From the data that follows, report how many lines hold the string "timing", giving only the number.

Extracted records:
Start of Block

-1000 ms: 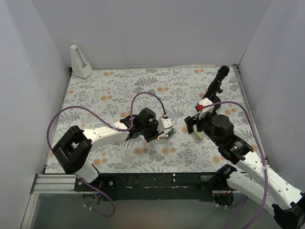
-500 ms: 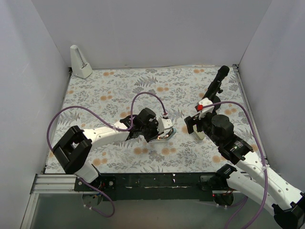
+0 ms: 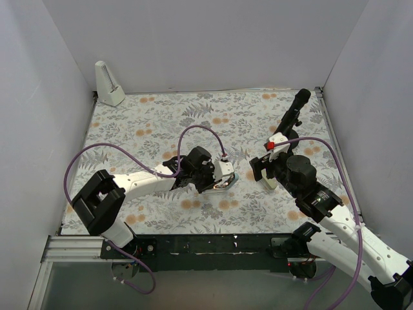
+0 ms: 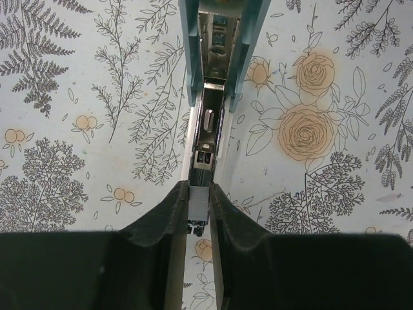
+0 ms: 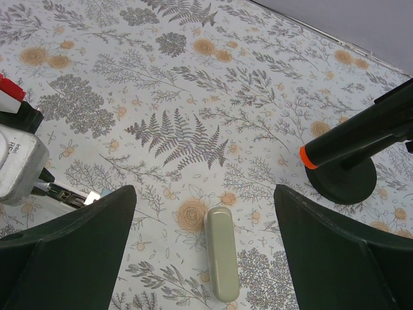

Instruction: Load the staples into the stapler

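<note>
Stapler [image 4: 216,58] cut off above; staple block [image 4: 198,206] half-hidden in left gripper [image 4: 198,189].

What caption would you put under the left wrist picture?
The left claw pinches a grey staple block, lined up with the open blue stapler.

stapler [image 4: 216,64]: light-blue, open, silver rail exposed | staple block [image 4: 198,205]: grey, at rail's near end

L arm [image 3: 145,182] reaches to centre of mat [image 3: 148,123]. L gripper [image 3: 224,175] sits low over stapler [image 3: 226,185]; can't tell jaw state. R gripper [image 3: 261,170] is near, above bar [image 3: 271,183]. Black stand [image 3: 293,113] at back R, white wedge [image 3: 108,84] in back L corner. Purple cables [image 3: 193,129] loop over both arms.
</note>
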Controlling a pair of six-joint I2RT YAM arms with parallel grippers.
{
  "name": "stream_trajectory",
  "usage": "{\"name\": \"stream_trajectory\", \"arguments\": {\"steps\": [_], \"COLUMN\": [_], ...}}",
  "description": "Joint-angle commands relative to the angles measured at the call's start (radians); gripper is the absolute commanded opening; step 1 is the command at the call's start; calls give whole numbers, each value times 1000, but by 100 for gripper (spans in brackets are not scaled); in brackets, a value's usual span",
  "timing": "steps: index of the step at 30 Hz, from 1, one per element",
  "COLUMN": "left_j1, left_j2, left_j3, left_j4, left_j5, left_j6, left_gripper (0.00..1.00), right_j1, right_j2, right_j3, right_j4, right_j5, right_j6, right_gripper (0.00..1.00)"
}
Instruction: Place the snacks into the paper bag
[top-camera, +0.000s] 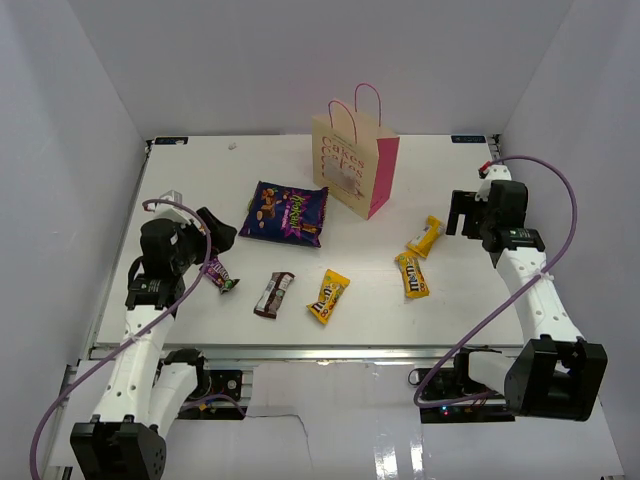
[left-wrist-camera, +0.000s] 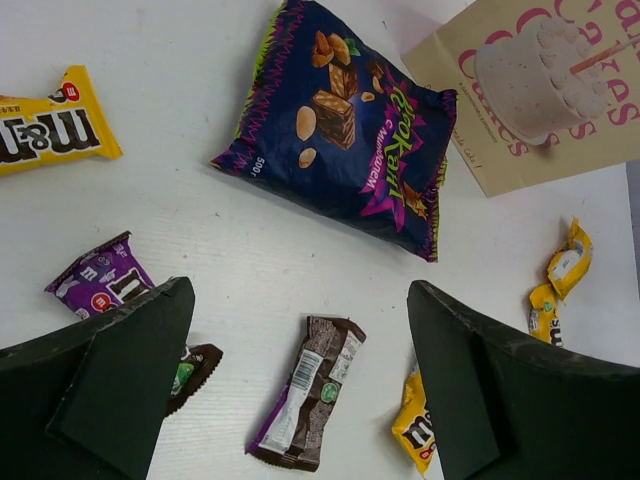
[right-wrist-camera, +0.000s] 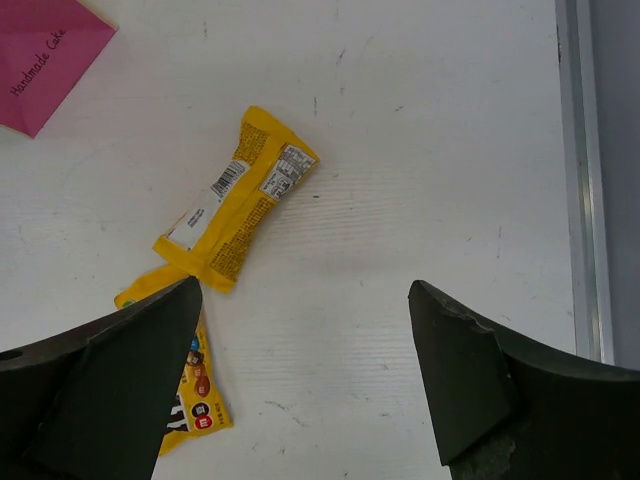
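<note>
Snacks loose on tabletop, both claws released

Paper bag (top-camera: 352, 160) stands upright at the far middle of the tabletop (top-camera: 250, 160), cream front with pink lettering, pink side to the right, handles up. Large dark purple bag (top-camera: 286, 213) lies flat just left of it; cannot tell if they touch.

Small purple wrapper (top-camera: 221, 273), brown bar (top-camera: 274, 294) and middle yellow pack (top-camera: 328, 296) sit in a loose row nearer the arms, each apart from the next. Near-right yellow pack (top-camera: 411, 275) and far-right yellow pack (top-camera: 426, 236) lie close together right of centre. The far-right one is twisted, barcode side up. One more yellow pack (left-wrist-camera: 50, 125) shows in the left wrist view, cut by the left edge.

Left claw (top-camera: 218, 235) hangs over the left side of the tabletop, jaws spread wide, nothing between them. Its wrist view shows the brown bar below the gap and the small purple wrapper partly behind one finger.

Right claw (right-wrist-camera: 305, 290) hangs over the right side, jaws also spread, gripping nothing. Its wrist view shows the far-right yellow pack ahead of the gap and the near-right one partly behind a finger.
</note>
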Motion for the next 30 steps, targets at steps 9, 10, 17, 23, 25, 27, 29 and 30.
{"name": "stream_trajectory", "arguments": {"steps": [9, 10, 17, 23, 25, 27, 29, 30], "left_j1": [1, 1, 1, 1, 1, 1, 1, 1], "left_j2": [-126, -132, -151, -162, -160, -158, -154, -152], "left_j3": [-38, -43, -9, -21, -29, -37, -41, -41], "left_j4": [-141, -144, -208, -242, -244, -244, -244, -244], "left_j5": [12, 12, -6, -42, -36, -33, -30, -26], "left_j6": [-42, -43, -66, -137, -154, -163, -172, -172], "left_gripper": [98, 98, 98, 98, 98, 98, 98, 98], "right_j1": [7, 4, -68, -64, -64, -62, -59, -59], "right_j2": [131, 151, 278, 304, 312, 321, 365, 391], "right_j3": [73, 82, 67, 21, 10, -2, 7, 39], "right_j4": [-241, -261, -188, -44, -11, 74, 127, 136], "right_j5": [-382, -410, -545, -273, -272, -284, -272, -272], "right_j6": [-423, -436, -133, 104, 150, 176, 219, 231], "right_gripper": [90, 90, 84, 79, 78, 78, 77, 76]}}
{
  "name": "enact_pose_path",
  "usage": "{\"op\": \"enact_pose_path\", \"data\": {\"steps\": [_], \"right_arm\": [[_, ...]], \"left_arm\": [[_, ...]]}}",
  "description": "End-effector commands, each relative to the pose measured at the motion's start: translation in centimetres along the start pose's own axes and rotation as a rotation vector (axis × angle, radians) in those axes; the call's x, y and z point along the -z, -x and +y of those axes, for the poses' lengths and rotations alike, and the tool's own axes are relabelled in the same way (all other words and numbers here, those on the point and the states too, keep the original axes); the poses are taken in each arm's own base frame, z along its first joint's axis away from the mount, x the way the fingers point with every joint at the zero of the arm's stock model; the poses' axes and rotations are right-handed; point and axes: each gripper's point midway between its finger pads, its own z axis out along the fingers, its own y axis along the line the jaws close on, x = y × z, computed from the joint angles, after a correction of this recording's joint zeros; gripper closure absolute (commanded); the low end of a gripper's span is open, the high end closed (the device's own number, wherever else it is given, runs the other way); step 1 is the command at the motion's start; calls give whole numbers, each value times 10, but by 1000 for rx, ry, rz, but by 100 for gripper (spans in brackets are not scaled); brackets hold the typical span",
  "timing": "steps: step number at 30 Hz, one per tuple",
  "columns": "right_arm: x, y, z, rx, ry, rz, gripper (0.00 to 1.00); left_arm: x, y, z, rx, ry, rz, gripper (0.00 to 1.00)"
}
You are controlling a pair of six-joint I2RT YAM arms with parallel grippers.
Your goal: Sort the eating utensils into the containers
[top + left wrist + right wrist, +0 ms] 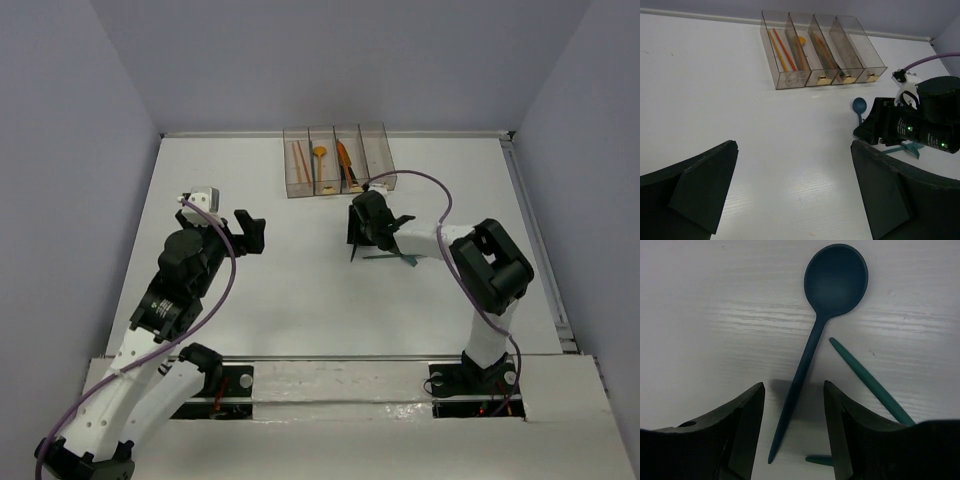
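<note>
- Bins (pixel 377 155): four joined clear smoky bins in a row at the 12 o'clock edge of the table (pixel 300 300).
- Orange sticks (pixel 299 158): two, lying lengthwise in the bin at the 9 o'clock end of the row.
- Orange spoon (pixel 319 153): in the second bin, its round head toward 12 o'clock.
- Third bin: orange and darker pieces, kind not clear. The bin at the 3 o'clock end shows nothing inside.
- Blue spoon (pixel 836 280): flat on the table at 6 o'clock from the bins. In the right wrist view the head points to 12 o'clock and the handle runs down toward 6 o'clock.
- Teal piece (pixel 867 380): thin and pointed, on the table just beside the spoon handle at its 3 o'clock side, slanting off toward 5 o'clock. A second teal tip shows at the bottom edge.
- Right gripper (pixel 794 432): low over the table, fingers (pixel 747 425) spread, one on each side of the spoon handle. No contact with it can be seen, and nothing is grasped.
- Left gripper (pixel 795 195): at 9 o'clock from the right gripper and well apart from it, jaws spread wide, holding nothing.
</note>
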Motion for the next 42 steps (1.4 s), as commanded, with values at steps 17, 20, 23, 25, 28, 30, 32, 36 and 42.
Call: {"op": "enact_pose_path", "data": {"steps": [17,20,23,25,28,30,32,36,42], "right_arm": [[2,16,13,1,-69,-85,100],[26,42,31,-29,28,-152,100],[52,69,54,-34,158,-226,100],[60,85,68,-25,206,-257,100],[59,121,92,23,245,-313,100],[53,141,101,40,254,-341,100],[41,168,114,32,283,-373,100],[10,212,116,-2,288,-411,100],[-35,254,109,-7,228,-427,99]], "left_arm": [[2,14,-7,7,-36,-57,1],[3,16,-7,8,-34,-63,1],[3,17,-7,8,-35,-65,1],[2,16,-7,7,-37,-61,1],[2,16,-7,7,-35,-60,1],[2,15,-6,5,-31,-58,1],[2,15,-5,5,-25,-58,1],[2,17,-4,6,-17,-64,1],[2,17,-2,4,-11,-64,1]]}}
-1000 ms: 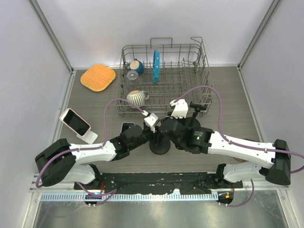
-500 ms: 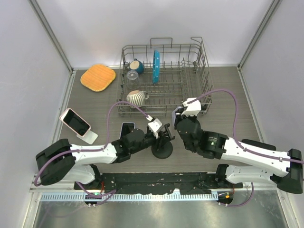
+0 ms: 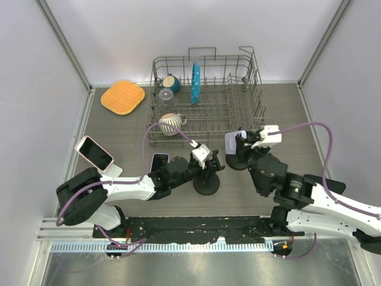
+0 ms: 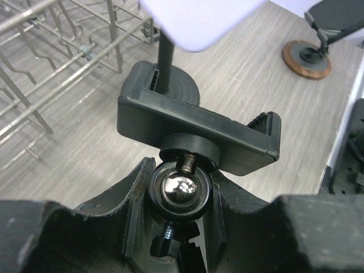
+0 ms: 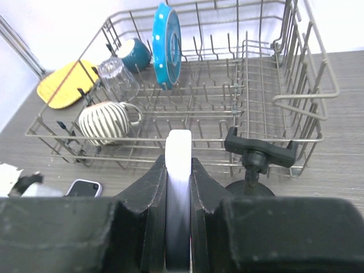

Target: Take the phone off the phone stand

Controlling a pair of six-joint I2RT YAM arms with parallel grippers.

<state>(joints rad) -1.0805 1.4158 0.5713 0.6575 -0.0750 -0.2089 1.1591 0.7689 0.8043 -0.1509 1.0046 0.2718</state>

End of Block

> Solution
2